On impulse, Lisa went over to her.
It was cool inside. Rows of green sinks against a cream-tiled wall, looked inviting. As she plunged her hands into the cool water, Lisa said, glancing at the woman in the glass, “I wasn’t daydreaming. I was trying to imagine what it was like the day the little red-headed baby boy was run over.”
The woman stiffened. “Oh, that poor kid! I’ve had it on my mind ever since, but what can I do?”
“You remember him?” Lisa asked slowly.
“Well, I won’t say I remember the kiddie himself, but it’s his mother I remember. I’ve stayed awake nights on account of it. If that girl hadn’t come in here after her, I don’t reckon it would have happened.”

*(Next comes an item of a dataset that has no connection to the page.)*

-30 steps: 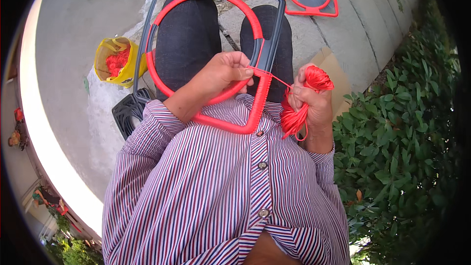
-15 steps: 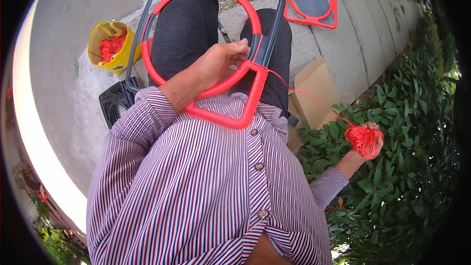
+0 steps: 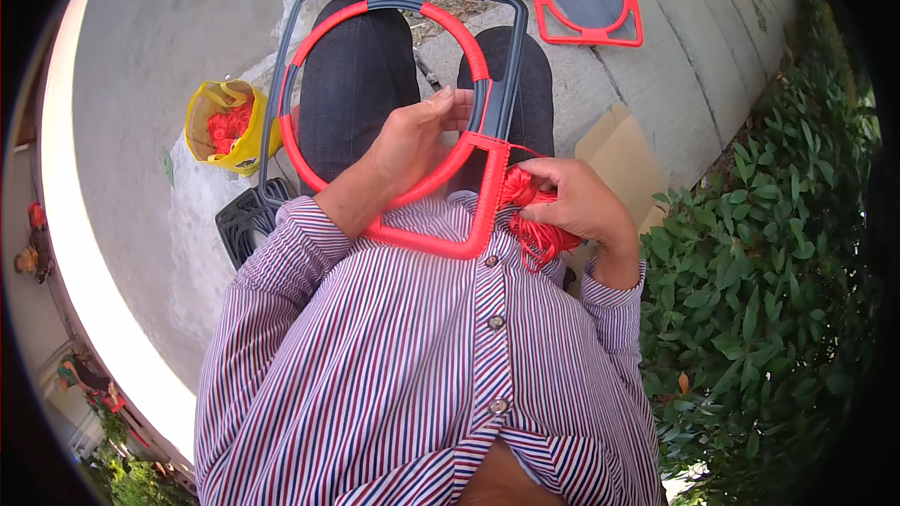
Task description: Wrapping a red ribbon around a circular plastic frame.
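A dark grey square frame with a round ring inside it [image 3: 517, 66] rests upright against my lap. Red cord is wound tightly round most of the ring and the near right corner; bare grey stretches show at the top and right. My left hand [image 3: 417, 136] reaches across the ring and grips its right side, the fingers partly hidden behind it. Just right of the wrapped corner, my right hand [image 3: 586, 201] is closed on a loose bundle of red cord [image 3: 544, 242]. A short strand runs from the bundle to the frame's right edge.
A yellow bag [image 3: 251, 148] with red cord inside stands at the left, beside a black slotted object [image 3: 246, 225]. One fully wrapped red frame [image 3: 636, 0] lies on the paving ahead. Cardboard [image 3: 614, 155] sits by my right knee; leafy bushes [image 3: 750, 290] border the right.
My right hand has come in from the far right with the cord bundle, up to the frame's edge. The stretched strand is now short. My left hand keeps its grip.
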Motion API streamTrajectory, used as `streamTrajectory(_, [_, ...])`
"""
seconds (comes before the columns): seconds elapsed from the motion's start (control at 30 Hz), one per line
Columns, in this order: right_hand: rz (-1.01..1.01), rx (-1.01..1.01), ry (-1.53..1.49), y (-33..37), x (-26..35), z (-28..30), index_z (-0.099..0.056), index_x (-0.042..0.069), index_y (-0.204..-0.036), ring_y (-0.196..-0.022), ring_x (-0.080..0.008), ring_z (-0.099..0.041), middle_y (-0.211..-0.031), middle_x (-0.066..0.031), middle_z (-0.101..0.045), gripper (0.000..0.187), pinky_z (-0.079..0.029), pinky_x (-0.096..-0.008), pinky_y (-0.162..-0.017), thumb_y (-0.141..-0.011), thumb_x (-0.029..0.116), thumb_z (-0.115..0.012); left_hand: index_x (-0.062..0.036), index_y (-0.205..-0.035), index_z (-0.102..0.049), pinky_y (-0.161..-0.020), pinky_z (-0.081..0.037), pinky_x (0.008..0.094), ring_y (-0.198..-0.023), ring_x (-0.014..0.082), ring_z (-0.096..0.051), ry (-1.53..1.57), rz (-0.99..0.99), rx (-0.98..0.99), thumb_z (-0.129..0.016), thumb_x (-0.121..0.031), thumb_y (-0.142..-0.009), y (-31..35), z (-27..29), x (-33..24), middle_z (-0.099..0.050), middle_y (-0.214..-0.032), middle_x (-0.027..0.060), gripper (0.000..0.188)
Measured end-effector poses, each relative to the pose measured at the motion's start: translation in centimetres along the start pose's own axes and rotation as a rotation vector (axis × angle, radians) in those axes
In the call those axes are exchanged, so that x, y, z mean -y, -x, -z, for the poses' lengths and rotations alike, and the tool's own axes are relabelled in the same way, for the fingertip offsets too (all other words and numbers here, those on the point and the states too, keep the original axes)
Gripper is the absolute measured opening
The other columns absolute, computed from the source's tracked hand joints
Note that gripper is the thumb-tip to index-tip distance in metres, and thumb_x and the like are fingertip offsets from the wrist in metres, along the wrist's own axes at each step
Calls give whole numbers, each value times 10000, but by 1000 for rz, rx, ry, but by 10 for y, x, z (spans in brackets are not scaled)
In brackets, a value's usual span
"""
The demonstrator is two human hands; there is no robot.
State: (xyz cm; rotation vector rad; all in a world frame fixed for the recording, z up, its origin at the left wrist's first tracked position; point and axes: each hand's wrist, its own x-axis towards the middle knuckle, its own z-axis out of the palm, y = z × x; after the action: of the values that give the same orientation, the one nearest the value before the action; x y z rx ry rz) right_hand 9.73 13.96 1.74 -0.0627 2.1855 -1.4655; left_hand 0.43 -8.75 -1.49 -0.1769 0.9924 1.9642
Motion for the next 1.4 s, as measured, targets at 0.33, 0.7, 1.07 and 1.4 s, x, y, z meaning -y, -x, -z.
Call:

“Did you know her, then?” Lisa breathed.
“No, no! Never saw her before nor since,” the woman said. “And I don’t know as I ought to be saying all this now, come to think of it. The police have been nosing around and I said I never remembered anything, so—”
“You can tell me,” Lisa said persuasively. “You see, I’m on the side of the little boy. The only thing that matters to me is that we find his mummy, because he’s calling for her.”

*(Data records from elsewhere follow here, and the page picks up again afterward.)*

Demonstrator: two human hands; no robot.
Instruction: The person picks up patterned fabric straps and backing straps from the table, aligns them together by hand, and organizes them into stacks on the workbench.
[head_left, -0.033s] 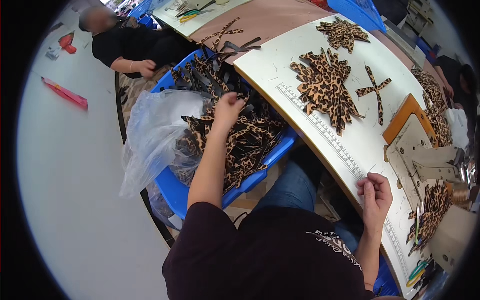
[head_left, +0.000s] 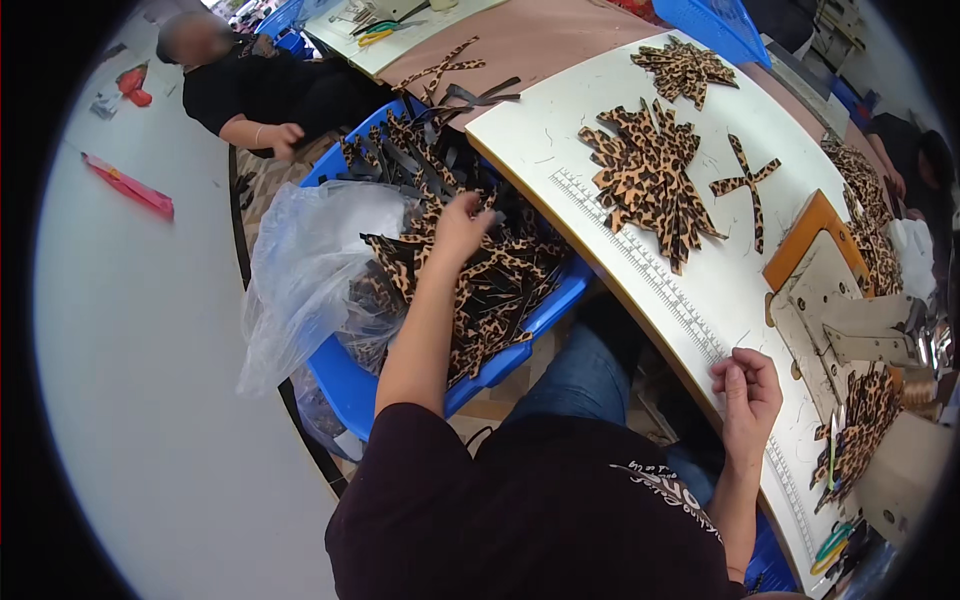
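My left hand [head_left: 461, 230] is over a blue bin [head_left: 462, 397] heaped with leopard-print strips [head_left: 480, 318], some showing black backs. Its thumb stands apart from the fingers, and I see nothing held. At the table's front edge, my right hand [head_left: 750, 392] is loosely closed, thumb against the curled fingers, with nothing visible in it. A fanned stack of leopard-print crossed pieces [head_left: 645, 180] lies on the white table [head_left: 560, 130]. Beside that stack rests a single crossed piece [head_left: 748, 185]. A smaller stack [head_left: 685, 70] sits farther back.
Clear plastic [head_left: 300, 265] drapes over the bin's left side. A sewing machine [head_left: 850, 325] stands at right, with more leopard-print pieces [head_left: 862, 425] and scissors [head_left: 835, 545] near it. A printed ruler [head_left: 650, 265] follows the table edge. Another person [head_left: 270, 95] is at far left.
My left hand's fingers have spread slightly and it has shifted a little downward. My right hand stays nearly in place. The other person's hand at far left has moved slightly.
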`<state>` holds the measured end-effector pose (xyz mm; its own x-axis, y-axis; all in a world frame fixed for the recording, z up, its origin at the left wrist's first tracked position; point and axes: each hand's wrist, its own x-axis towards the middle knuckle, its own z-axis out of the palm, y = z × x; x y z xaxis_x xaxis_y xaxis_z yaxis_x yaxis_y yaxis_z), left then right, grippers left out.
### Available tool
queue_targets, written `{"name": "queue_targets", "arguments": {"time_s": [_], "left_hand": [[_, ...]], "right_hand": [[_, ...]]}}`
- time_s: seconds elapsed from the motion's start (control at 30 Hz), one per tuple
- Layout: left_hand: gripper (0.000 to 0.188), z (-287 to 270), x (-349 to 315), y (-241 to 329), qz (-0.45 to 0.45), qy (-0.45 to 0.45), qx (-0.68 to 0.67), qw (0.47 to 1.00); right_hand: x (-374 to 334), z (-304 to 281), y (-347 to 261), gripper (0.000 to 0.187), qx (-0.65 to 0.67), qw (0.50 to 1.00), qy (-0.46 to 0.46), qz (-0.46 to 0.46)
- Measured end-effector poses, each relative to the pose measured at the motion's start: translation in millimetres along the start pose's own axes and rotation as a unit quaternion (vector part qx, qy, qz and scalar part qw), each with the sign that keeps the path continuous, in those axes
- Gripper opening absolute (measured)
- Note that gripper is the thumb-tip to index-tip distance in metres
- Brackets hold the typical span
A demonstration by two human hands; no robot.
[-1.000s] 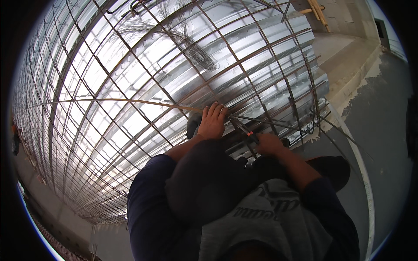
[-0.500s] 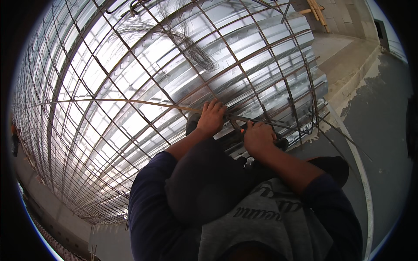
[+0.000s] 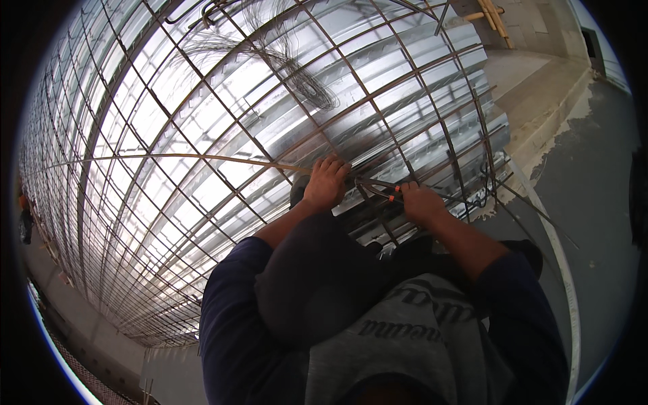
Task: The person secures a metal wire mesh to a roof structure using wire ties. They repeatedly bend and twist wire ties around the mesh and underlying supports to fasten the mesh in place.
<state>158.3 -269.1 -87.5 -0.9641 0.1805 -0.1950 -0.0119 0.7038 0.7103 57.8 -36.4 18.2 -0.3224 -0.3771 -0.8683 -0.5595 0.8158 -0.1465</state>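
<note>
My left hand (image 3: 327, 182) is closed over a rebar crossing in the steel mesh (image 3: 354, 73), its fingers curled on the bar. A long brownish bar (image 3: 233, 160) curves in from the left and ends under that hand. Steel tying pincers (image 3: 375, 182), with orange marks on the handles, are gripped by my right hand (image 3: 422, 204). Their handles stand apart in a V, and their jaws lie just right of my left fingertips. Whether the jaws hold a wire is too small to tell.
Corrugated metal decking (image 3: 283, 143) lies beneath the mesh. A loose bundle of thin tie wire (image 3: 312, 89) rests on it ahead of my hands. Along the right runs a pale straight strip (image 3: 563, 277) beside the grey floor (image 3: 597, 202). Bamboo poles (image 3: 496, 23) stand far right.
My right hand has shifted right and slightly up, away from the left hand. More of the pincers shows now, with the handles spread. My left hand has stayed in place.
</note>
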Motion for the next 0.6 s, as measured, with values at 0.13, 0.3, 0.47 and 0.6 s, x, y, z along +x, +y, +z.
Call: {"name": "queue_targets", "arguments": {"time_s": [0.13,0.3,0.47,0.6], "left_hand": [[0.049,-18.9,5.2,25.5,0.147,-0.051,-0.073,0.985],[0.039,3.6,13.7,47.3,0.249,-0.113,-0.078,0.959],[0.024,8.6,25.1,48.9,0.22,-0.139,-0.078,0.962],[0.029,7.9,37.7,52.6,0.175,-0.169,-0.135,0.961]], "right_hand": [[0.5,8.1,-4.7,0.026,0.062,0.995,-0.067,-0.05],[-3.3,11.1,-19.3,0.027,0.488,0.832,-0.262,-0.034],[-30.3,-43.0,-49.5,0.036,0.34,0.928,-0.149,0.038],[-38.2,-30.7,-88.7,0.042,-0.163,0.98,0.086,0.072]]}}
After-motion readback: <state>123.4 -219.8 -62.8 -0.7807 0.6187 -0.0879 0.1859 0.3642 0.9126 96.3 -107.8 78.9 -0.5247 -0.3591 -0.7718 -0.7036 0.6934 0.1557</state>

“Oh well, I can’t help you there, because I don’t know where she come from nor nothing. All I will say is, if that girl hadn’t come in after her—”
“Which girl?” Lisa asked, with a catch in her throat.
“The one who was sitting behind them, her ears a-flapping. Saw her myself each time I come to the door for a breath of fresh air. In she comes, after the boy’s mother, and picks up the ring and has a good look at it. I was busy at the time—”
“The ring?” Lisa whispered, nameless horror clutching at her.
“That’s right. The woman left it—the little boy was being a bit of a nuisance, so I suppose it was natural she should hurry out after him and forget her ring. Nice diamond ring it was, too. Then she remembers it and comes back. I come out of my office just as she comes in, and we both spot this other girl, a-slippin’ it into her pocket, sly-like. Of course, the minute she sees us both she ups and says she was going to the police with it. Smart talk wasn’t in it. When we tackles her about putting it in her pocket, she turns on the redhead and says how does she know it’s hers, and if you please, she turns round on me and says how does she know I wouldn’t have pocketed it myself if she’d turned it over to me instead of the police? Oh, I never liked the look of her from the first, I can tell you!”